Importantly, the HIPAA Privacy Rule anticipates that in exigent circumstances, a patient may not be able to consent to or authorize a requested disclosure.  In this case, the covered entity may, in the exercise of professional judgment, determine whether the disclosure is in the best interests of the individual patient and, if so, disclose only the protected health information that is directly relevant to the person’s involvement with the individual’s care.

Therefore, the HIPAA Privacy Rule anticipates that disclosures may be necessary in an emergency circumstance, and grants covered entities, like Orlando Regional, reasonable discretion to disclose limited protected health information not just to family members, but also to friends involved in a patient’s care. Such disclosures are permitted even in the absence of the limited waiver described above.  Further, covered entities may disclose a patient’s location and general condition to any person who asks for the individual by name if the disclosure is believed to be in the best interest of the patient.  This is a commonly misunderstood aspect of the HIPAA regulations.
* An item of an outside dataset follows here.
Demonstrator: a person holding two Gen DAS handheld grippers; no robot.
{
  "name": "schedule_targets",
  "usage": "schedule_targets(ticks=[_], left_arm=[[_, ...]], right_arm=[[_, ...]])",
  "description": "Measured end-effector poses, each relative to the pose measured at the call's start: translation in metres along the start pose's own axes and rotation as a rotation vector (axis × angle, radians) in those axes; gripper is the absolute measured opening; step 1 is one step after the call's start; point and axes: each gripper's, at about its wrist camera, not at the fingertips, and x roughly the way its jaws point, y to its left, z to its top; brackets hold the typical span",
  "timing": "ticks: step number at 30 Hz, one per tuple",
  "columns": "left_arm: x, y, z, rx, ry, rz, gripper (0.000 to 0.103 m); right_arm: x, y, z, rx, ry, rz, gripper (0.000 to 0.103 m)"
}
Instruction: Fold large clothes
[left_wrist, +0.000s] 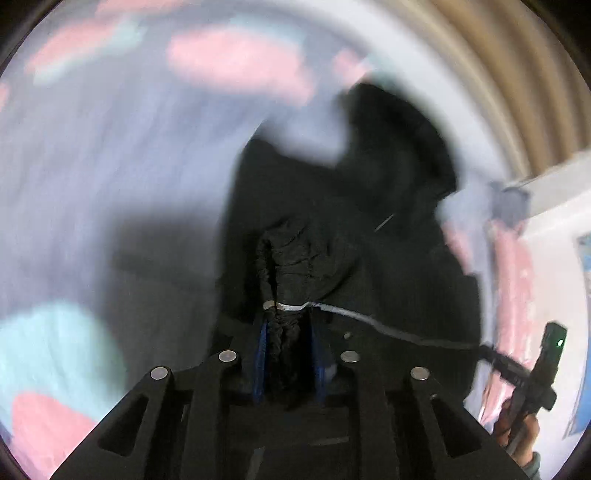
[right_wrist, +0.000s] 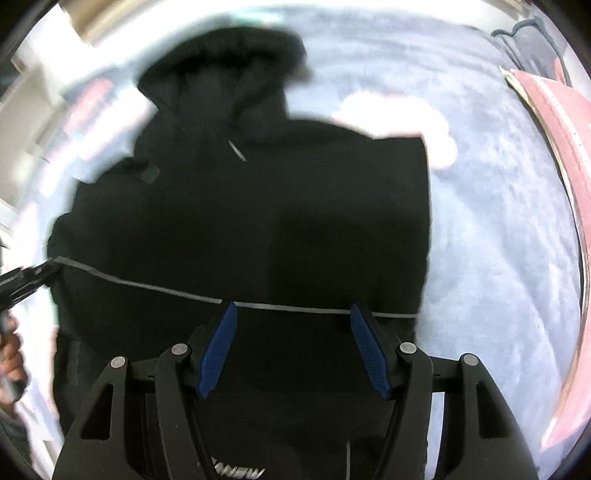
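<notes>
A black hoodie (right_wrist: 258, 206) lies spread on a lavender blanket (right_wrist: 498, 221), its hood (right_wrist: 221, 74) at the far end. A thin grey stripe (right_wrist: 147, 286) runs across its lower part. In the left wrist view my left gripper (left_wrist: 288, 332) is shut on a bunched fold of the hoodie (left_wrist: 332, 206) right at the stripe (left_wrist: 369, 321), with black cloth squeezed between the blue pads (left_wrist: 262, 354). My right gripper (right_wrist: 293, 308) hovers over the stripe near the hoodie's right side, open, with nothing pressed between its fingers. Both views are blurred.
The blanket (left_wrist: 92, 166) has pink and pale teal patches. A pink cushion or cover (right_wrist: 565, 147) lies along the right edge. A beige curtain (left_wrist: 517, 74) and white furniture (left_wrist: 554, 206) stand beyond the bed. A hand (left_wrist: 517, 432) holds the right gripper.
</notes>
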Motion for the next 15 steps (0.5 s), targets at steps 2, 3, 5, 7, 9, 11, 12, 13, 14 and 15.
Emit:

As reported by Modern Healthcare, it turns out HHS never granted a limited waiver of HIPAA because of the exceptions summarized above.  “HIPAA allows health care professionals the flexibility to disclose limited health information to the public or media in appropriate circumstances,” Kevin Griffis, assistant secretary for public affairs at HHS, told Modern Healthcare.

HHS has in the past released guidance following emergencies such as Hurricane Katrina.  We will monitor HHS’s website to see if, consistent with past large-scale tragedies, HHS provides additional guidance on how to balance the requests of loved ones with patient privacy during emergencies.

Providers should be aware that in times of crisis, the HIPAA Privacy Rule does allow for flexibility and provides mechanisms by which certain disclosures are permitted even if a patient is incapacitated.  Providers must exercise professional judgment, however, and take action in the best interests of the patient.  In addition, providers should ensure that their Notice of Privacy Practices is consistent with their operations; any uses or disclosures of protected health information (even those that do not require a formal authorization) must still be consistent with the covered entity’s Notice of Privacy Practices.